→ **Exercise objective**: Return the listing in full and exactly, but without a single picture.

→ **Data section**:
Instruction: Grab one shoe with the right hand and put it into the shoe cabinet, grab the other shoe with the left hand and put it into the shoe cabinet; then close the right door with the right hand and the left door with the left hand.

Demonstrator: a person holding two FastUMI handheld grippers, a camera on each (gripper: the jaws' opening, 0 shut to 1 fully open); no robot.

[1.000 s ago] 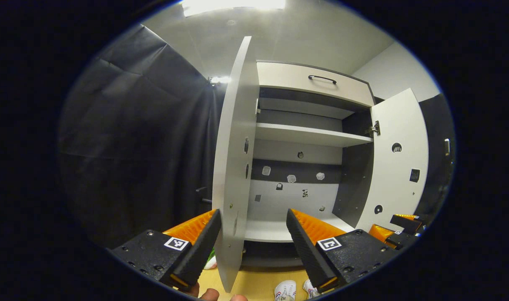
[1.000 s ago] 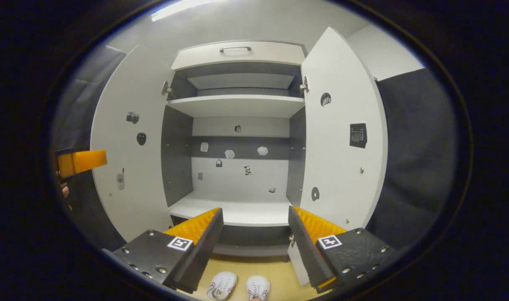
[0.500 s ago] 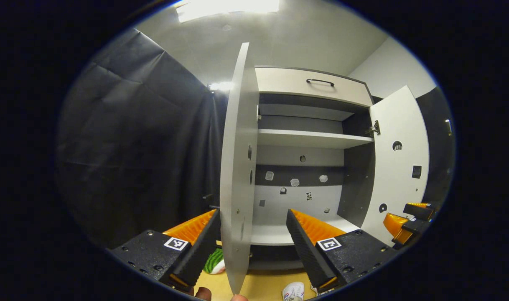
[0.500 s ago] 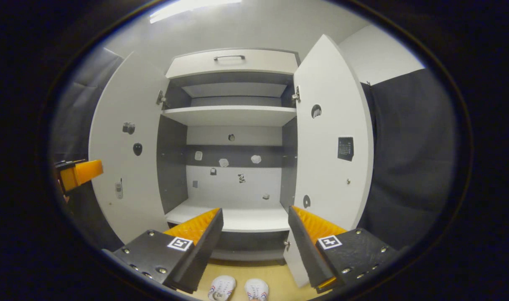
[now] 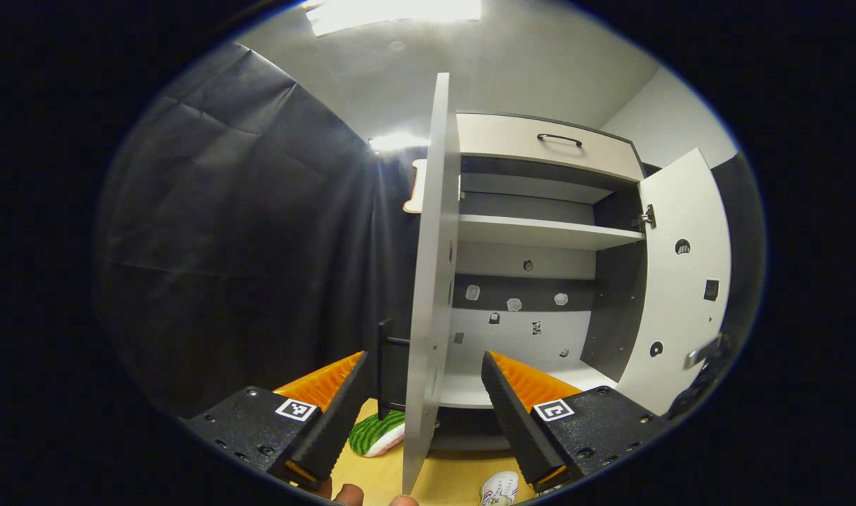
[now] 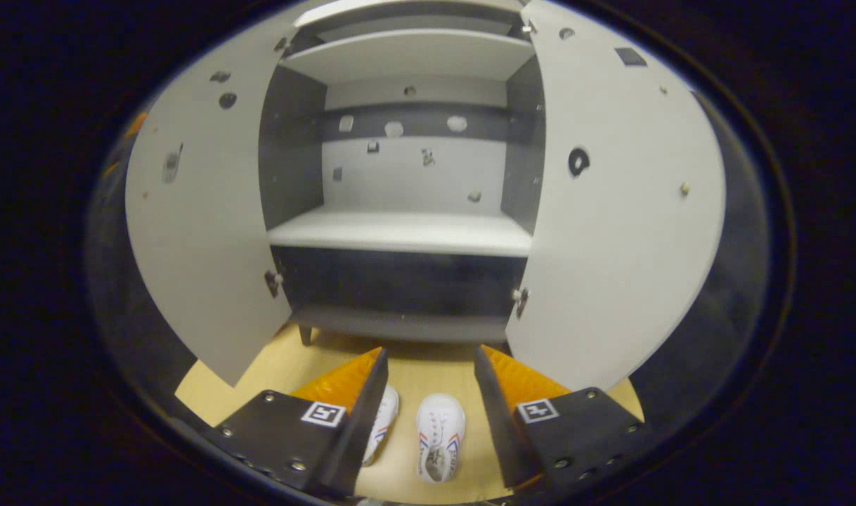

→ **Final answer**:
Instruction: Grab one shoe with the right hand and put it into the shoe cabinet, grab the other shoe with the left hand and put it into the shoe cabinet; then close the right door with the right hand and the left door with the left hand.

Demonstrator: a person holding two FastUMI handheld grippers, a camera on each (gripper: the jaws' opening, 0 shut to 1 fully open); no robot.

[1.000 s ago] 
[1.000 s ago] 
[0.500 s ago] 
[0.500 s ago] 
[now] 
[now] 

This is the complete output.